ARCHIVE

O|O|O|O|O|O|O|O|O|O|O|O|O|O|O|O|O|O|O|O|O|O|O|O|O|O|O|O|O|O|O|O|O|O|O|

View on GitHub

(tbh)

benadryl submarine 2: bold, futile, flavor!

So this time Joey, Brayden, and Sam Smith were downstairs, sitting on an auburn couch without plastic wrap on it, with about an eighth of an ounce of weed between them. It was Joey’s couch, which was abnormal. Joey’s younger sister, Katherine, was there too, but she was on her phone, not very interested in the conversation.

The weed was almost entirely Sam Smith’s fault. he found 3 gs dead in a ziploc baggie under a toilet at Budget Burger, put it to his chest and said “Ooh-hoo-hoo”. Brayden, who had suggested the “smoke sesh”, brought less than a half gram of shake he stole from his older brother wrapped in that nasty ripped-out piece of a WallyWorld-bag solution. He was the one who had gotten the group “on the weed”, so to speak, having smoked for the previous year or so, stealing from his brother. He never got away with a sufficient amount, and so the three had become used to pretending to be high, ritualized placebo group delusional simulacrum performed every Friday and Saturday, off infinitesimal, tenth-of-a-gram style quantities.

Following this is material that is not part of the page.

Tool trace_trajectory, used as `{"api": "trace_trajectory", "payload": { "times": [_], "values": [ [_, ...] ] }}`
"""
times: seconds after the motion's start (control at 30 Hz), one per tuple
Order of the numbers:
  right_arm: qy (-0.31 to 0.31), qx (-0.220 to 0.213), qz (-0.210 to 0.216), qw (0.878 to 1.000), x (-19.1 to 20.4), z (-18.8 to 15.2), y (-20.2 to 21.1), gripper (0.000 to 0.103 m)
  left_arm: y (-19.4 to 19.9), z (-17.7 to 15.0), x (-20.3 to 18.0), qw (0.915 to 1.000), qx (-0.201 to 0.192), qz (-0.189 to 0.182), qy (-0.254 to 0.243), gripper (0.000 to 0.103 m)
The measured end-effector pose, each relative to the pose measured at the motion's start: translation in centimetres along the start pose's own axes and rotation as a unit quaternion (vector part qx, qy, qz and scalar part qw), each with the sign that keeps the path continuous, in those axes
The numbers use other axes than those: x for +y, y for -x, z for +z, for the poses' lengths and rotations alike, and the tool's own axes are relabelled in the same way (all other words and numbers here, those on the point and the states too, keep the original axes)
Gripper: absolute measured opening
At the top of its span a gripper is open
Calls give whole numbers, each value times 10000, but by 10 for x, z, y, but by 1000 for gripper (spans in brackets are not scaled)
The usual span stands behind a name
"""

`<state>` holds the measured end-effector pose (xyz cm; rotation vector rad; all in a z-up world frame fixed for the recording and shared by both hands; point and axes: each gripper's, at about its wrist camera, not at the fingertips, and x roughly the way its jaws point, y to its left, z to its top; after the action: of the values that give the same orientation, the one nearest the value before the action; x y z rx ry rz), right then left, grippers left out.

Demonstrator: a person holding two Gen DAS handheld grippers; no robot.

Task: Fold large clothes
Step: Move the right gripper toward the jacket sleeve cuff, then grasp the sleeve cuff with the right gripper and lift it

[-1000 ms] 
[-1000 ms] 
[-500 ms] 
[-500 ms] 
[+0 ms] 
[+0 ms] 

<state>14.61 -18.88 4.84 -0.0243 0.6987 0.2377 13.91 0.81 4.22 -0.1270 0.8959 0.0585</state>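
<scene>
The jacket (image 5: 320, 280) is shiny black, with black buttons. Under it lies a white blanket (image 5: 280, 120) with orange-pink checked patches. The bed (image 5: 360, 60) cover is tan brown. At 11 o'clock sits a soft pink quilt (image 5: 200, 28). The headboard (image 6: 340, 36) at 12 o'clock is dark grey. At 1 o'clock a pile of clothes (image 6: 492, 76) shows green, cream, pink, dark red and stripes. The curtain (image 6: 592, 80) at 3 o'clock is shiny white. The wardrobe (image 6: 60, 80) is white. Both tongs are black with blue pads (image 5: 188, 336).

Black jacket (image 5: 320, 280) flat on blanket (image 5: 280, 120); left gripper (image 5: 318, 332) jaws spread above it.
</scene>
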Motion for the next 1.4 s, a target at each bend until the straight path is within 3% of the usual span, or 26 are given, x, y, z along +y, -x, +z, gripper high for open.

This sesh marked all three’s first time smoking from a source that was psychoactive. Usually they smoked at Brayden’s house, windows down, 1AM or so. Joey liked to maintain distance, and as such had never let the two know where he lived. Despite this, he really wanted to try smoking outside, and his mom was never home anyway, so he offered to host.

Following an hour-plus conversational lull, in which three of the four were entrenched in a compilation of hogs getting blown up with bootleg fireworks on the Roku, Brayden spoke. “Well gents, it appears we have stumbled upon something good. We no longer must subsist on crumbs, like rats. Today, it seems, has become the tomorrow we always thought to be hypothetical. We must invest in our futures, even still.”

“Oh, yeah?”, asked Sam Smith. “Since when did you get a job?”

Brayden, a maverick, yanked his chain wallet out of his flimsy tan jeans, and unfolded a striking likeness of one Ulysses S. Grant. “I must maintain utmost secrecy on the issue, boys, but suffice it to say I received a veritable bounty from my distant relatives this ‘Brayden Day,’ at some point in the last six months.”

Joey sighed silently. Sam Smith asked “Why do you have that cute little nickname for your birthday when you won’t tell us when it is? It’s not like I’m gonna get anything for you. What’s the big deal?”

Brayden, who, as you might have already guessed, was standing up on the coffee table, bent down real close to Sam Smith’s face, fogging up his glasses, and yelled, “What did I Tell YOU, Sam Smith, about iNFORmAtioN??”

Sam Smith sulked there on the couch, and recited what was basically Brayden’s catchphrase at that point. “Information is currency, the only pure currency, and any indiscretion, regardless how well-intentioned, will be perfectly punished by the cruel hand of the market.”

“That’s precisely right, Sam Smith, here, you get a Brayden Coin.” Brayden got a melty piece of gelt out his back pocket and gave it to Sam Smith. He then turned to Joey, said, “Aww, I gotta give you some love too,” and gave him a head-pat and the other melty piece of gelt that had stuck to the one he gave to Sam Smith.

“Now”, muttered Brayden, “Where was I?”

“We must invest in our futures,” said Joey, the first of three times he would be speaking that night.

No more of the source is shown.